Residential Rehabilitation, a long-term care program at Spectrum Health, will be ending soon. In a statement, representatives from the healthcare system say a loss of funding is what lead to its demise.
That funding came from the Michigan Catastrophic Claims Agency, or MCCA. The passing of Public Act 21 two years ago lead to a change with Michigan's no-fault insurance system. The Act set up a fee schedule, reimbursement cap and a limit on paid in-home care hours as it relates to victims of catastrophic auto accidents.
The changes from PA21 took place July 1, 2021. Since then, at least 45 clinics or long term care programs have closed, and more than 1,500 healthcare jobs have been lost due to those funding cuts.
The same week Spectrum unveiled the closure of the Residential Rehabilitation Program, Governor Gretchen Whitmer sent a letter to the head of the MCCA, which you can read here. In it, she cites a surplus in the MCCA of upwards of $5 billion, and calls for that money to be refunded to Michigan drivers.
"The surplus reflects premium overcharges and is partly a reflection of the cost-saving measures implemented in the historic, bipartisan no-fault reform legislation I signed into law in 2019." Whitmer said in the letter.

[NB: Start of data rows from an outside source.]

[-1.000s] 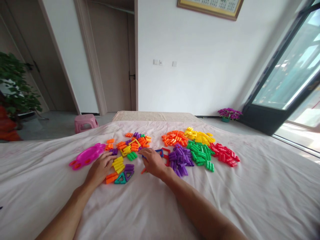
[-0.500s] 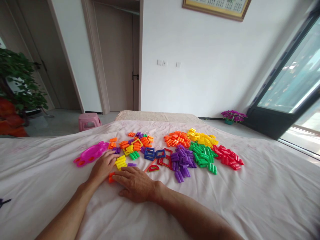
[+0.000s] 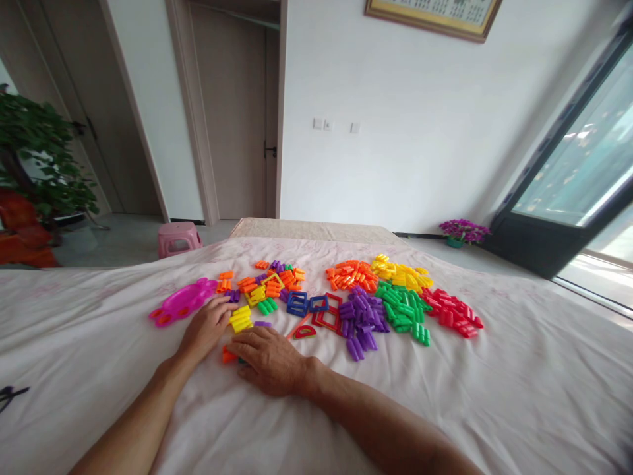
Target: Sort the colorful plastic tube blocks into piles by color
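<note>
My left hand lies on the cloth with its fingers stretched out. Its fingertips are by a purple building block and the left side of some yellow building blocks. My right hand is palm down just to the right, its fingers bent. A dark green building block peeks out between its fingers and thumb, mostly hidden. Just left of those fingertips is an orange building block. Above the right hand lies another purple block.
Separate heaps of purple, green, orange, yellow and red blocks lie on the right. Blue frames, a red frame and a mixed heap are mid-cloth. A pink toy tray lies left.
My right fingers have drawn back slightly from the orange block, so more of it shows, and a green block is now visible under them. My left hand stays about where it was.
</note>
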`<state>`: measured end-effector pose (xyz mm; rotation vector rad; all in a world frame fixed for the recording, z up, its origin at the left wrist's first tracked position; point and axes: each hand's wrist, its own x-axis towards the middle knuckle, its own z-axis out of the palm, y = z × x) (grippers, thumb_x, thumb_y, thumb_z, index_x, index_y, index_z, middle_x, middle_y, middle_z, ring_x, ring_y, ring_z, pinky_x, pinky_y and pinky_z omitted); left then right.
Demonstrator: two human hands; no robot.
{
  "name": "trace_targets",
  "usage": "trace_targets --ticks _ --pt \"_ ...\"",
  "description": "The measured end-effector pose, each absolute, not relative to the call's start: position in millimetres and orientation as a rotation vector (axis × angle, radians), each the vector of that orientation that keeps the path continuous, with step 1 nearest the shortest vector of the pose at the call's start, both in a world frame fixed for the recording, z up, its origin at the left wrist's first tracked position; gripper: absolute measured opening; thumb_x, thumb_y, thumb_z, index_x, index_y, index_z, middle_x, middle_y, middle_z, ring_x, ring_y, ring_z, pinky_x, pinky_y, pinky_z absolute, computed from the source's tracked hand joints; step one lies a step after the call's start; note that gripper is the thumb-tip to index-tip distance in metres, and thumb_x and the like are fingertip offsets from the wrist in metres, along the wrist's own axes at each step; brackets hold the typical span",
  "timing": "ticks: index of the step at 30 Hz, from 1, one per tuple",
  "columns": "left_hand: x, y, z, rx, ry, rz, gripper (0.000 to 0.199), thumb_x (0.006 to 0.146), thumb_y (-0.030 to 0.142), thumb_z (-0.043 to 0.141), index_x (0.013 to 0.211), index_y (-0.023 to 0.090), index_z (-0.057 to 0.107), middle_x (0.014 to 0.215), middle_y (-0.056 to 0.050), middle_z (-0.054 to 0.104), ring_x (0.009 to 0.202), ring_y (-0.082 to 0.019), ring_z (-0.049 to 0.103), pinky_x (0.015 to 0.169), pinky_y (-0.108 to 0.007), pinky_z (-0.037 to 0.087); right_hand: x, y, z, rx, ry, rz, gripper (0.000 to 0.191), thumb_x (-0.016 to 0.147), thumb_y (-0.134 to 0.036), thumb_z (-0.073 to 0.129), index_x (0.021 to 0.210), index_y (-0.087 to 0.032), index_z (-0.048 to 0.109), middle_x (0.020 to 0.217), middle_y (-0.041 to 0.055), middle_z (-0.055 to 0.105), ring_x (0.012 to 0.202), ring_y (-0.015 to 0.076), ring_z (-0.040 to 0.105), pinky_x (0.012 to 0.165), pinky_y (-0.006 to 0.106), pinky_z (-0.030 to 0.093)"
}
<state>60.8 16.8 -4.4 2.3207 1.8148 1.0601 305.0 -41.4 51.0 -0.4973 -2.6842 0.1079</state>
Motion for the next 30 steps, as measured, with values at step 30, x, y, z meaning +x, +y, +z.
trace_targets --ticks 30 --pt "57.2 20.2 -11.2 2.363 1.816 1.012 0.041 0.093 0.034 0.039 0.108 0.020 0.075 0.126 -0.010 0.067 0.124 -0.024 0.058 0.111 -0.041 0.043 312.9 -35.1 41.4 -0.569 -2.456 0.304 0.029 0.083 -0.013 0.055 0.110 -0.022 0.061 0.109 0.0066 0.064 0.102 0.0189 0.059 0.092 0.032 0.046"
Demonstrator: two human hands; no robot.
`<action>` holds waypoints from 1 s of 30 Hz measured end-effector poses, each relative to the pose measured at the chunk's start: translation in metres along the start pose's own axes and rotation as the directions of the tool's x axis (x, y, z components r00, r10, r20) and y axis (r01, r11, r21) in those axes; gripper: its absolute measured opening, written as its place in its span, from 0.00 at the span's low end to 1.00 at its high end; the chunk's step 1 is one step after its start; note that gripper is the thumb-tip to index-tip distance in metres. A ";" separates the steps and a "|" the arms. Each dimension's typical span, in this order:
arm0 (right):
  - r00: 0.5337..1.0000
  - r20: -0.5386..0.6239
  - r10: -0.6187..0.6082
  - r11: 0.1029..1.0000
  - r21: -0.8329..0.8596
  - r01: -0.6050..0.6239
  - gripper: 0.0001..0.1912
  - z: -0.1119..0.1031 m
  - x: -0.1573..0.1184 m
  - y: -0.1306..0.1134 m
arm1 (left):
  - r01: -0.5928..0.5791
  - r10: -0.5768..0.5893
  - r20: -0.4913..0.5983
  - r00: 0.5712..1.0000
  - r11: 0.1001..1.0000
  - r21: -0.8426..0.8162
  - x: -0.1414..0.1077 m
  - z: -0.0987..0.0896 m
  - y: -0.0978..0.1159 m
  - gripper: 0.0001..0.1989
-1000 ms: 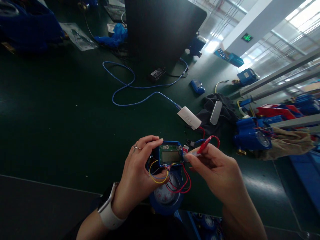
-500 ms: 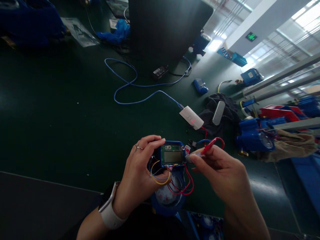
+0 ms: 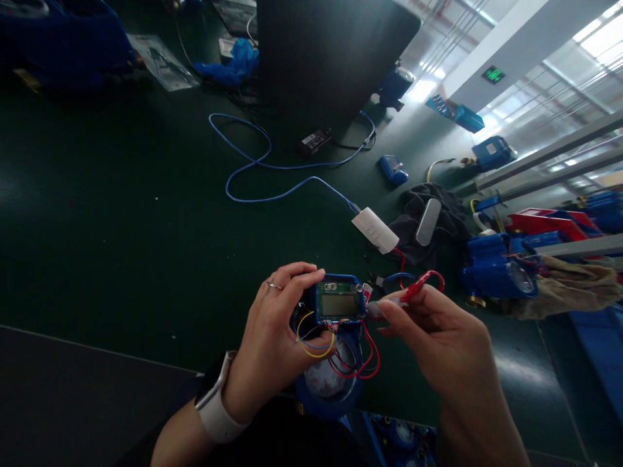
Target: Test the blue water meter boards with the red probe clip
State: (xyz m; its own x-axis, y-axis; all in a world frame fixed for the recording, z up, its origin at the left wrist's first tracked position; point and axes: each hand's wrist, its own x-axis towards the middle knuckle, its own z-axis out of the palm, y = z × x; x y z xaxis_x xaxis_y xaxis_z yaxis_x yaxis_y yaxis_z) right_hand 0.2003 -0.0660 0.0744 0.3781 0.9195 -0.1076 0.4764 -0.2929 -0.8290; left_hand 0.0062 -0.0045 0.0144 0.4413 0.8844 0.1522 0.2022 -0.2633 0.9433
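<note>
My left hand (image 3: 282,324) grips the left side of a blue housing (image 3: 341,277), which frames a green circuit board with a grey display (image 3: 339,304). Red, yellow and dark wires (image 3: 372,363) loop out below the board. Under it sits a round blue meter (image 3: 327,383), partly hidden by the wires and my left hand. Between thumb and fingers, my right hand (image 3: 438,324) pinches a greyish probe (image 3: 384,307) with a red cable (image 3: 419,283). The probe's tip is at the housing's right edge; whether it touches is too small to tell.
A white box (image 3: 375,230) on a blue cable (image 3: 285,194) lies beyond my hands. A dark cloth (image 3: 409,214) holds a grey bar (image 3: 428,222). Blue meters (image 3: 501,266) stand at the right, near metal rails. A black panel (image 3: 331,58) rises at the back.
The red light on the white box is no longer visible. The whole view has shifted slightly, and my right hand sits a little further right of the housing, showing more of the probe.
</note>
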 end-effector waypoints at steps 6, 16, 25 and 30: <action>1.000 0.019 -0.009 1.000 -0.024 0.009 0.08 0.000 -0.002 0.001 | -0.004 0.004 -0.006 1.000 1.000 0.009 0.000 0.000 0.001 0.29; 1.000 0.011 -0.024 0.999 -0.046 0.025 0.07 0.004 -0.002 0.000 | 0.000 0.000 -0.003 1.000 1.000 0.003 0.001 0.000 0.001 0.29; 1.000 0.020 -0.003 0.999 -0.043 0.003 0.08 0.004 -0.001 -0.002 | 0.000 0.000 0.000 1.000 1.000 -0.003 0.000 0.000 0.001 0.29; 0.996 0.083 0.016 0.999 -0.040 -0.012 0.08 0.001 0.005 -0.005 | 0.005 -0.005 0.011 1.000 1.000 -0.003 0.000 -0.001 0.000 0.29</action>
State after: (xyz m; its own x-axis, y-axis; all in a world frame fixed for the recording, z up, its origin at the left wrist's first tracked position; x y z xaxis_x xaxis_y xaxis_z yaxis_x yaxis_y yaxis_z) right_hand 0.1991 -0.0593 0.0769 0.3186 0.9334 -0.1655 0.5032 -0.3144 -0.8050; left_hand 0.0049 -0.0043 0.0148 0.4502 0.8813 0.1440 0.2020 -0.2576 0.9449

"It's interesting timing for the governor to call for a refund," said Tom Judd, President of the MBIPC. "Instead of going after big insurance companies, she chose to go after the catastrophic fund that takes care of catastrophically injured survivors throughout the state who paid their premiums."
Judd says a refund to drivers is the wrong area to focus on as so many are losing care due to the changes implemented in July as result of PA21. According to their statistics, 18,000 patients in Michigan rely on MCCA funding for their long term care needs.
The closing of Spectrum's program is a worrying sight for Judd. "They hung on as long as they can trying to make things work hoping that a legislative fix would come in," He said. "It just didn't come in time for them. And it's not going to come in time for many other providers across the state."
Judd says his biggest issue with Whitmer's call for refunds is the lack of an audit on the MCCA. While the governor is correct in citing a surplus, their annual report is not an audit, which Judd says shouldn't be enough to "raid the MCCA" over.
The Department of Insurance and Financial Services says the closing and the refunds are unrelated. In a statement, a representative said:
"Actuarial review has determined that there is a $5 billion surplus, after taking into account the funds needed to care for catastrophically injured people. That surplus has doubled since the end of 2020, and those funds belong to Michigan policyholders. The refund should be the maximum amount possible while maintaining the viability of the fund for auto accident survivors, and the MCCA board must make that determination and vote on the refund."
PA21 calls for the MCCA to be audited every three years, but that wont take effect until July 1, 2022.
Nobody with the Governor's office or DIFS was available for an interview. The Governor's office did say she "has been an advocate for the survivors of catastrophic accidents" in the past, and that she welcomes solutions to aid those who have lost care.
A representative from the Governors office sent two letters about that advocacy, but both are dated prior to July 1, 2021 — the day PA21 took effect.